Duties of Representatives Sample Clauses

Duties of Representatives. Subject to the last sentence of this Section 5.1, each Representative and Alternate shall owe such duty of loyalty and due care to the Company as is required of a director of a Delaware corporation under applicable Delaware law, shall discharge his duties in good faith with the care an ordinary prudent person in like position would exercise under similar circumstances and in a manner he reasonably believes to be in the best interests of the Company, and in so acting shall enjoy each and every protection afforded to the directors of a Delaware corporation under applicable Delaware law, including without limitation those afforded by the business judgment rule and the presumptions afforded thereby and the limitation on personal liability to the maximum extent permitted by Section 102(b) of the Delaware General Corporation Law as if the provisions thereof were set forth in this Partnership Agreement, it being understood, however, that to the extent that any Representative or Alternate is acting, as such, to implement any of the rights of the Partner (or Affiliate of the Partner) which appointed him, which rights are provided under the express provisions of this Partnership Agreement or any other Transaction Document, then the foregoing standards of conduct shall not apply to such Representative or Alternate in so acting. The parties understand that the right of each party to designate Representatives or Alternates does not mean that the actions of such Representatives or Alternates, as such, constitute implementation of such designation right which would have the effect of making inapplicable the foregoing standards of conduct.
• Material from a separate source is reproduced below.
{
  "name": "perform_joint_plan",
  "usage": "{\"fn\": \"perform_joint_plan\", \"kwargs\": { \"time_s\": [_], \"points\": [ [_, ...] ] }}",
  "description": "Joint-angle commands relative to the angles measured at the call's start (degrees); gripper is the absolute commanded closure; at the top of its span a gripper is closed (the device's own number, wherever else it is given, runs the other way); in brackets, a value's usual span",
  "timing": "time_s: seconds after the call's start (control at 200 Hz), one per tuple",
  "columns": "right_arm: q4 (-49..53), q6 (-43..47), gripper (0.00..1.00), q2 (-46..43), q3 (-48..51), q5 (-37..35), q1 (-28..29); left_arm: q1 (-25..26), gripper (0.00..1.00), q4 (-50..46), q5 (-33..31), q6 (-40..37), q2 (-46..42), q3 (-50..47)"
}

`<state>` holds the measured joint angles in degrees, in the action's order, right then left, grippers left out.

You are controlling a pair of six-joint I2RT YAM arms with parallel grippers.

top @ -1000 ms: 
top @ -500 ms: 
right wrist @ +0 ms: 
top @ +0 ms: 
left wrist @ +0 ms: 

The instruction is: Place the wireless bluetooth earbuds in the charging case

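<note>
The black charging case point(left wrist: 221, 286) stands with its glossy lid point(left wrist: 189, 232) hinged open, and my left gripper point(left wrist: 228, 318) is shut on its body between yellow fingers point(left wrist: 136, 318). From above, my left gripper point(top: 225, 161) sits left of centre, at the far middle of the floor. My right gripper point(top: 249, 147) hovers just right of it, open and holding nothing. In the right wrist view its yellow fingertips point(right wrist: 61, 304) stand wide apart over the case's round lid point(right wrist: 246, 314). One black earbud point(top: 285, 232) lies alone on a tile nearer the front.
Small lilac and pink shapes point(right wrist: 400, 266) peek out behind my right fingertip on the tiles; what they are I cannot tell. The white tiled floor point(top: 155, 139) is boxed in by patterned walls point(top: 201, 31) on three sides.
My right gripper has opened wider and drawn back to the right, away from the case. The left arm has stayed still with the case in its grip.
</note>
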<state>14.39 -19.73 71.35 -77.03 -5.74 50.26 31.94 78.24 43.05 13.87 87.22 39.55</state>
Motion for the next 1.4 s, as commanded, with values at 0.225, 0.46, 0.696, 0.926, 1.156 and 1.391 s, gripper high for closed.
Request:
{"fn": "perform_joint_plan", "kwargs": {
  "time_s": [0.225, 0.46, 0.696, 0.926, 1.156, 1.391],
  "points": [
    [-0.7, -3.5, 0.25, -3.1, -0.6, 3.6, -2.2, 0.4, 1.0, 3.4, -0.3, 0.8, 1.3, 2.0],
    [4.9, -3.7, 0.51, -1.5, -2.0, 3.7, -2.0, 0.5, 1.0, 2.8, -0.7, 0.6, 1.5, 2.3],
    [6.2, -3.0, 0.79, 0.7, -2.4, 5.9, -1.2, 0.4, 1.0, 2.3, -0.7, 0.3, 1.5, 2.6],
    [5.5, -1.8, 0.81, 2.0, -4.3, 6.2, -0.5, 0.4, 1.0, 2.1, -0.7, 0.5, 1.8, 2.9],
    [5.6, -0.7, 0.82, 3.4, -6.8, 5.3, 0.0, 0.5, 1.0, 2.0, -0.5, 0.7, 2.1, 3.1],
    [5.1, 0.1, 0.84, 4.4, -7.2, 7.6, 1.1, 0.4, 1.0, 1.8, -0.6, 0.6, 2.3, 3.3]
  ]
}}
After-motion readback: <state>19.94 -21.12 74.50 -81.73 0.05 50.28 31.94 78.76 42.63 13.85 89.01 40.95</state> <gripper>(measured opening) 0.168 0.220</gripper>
In determining whether a Representative or Alternate has breached his duty of loyalty (a) the party making the claim shall have the burden of proof, (b) the standard of proof shall be the preponderance of the evidence, and (c) the standard of conduct shall be whether such person acted in a manner which he reasonably believed to be in the best interest of the Company, without any presumption being applied that such person’s conduct was or was not proper.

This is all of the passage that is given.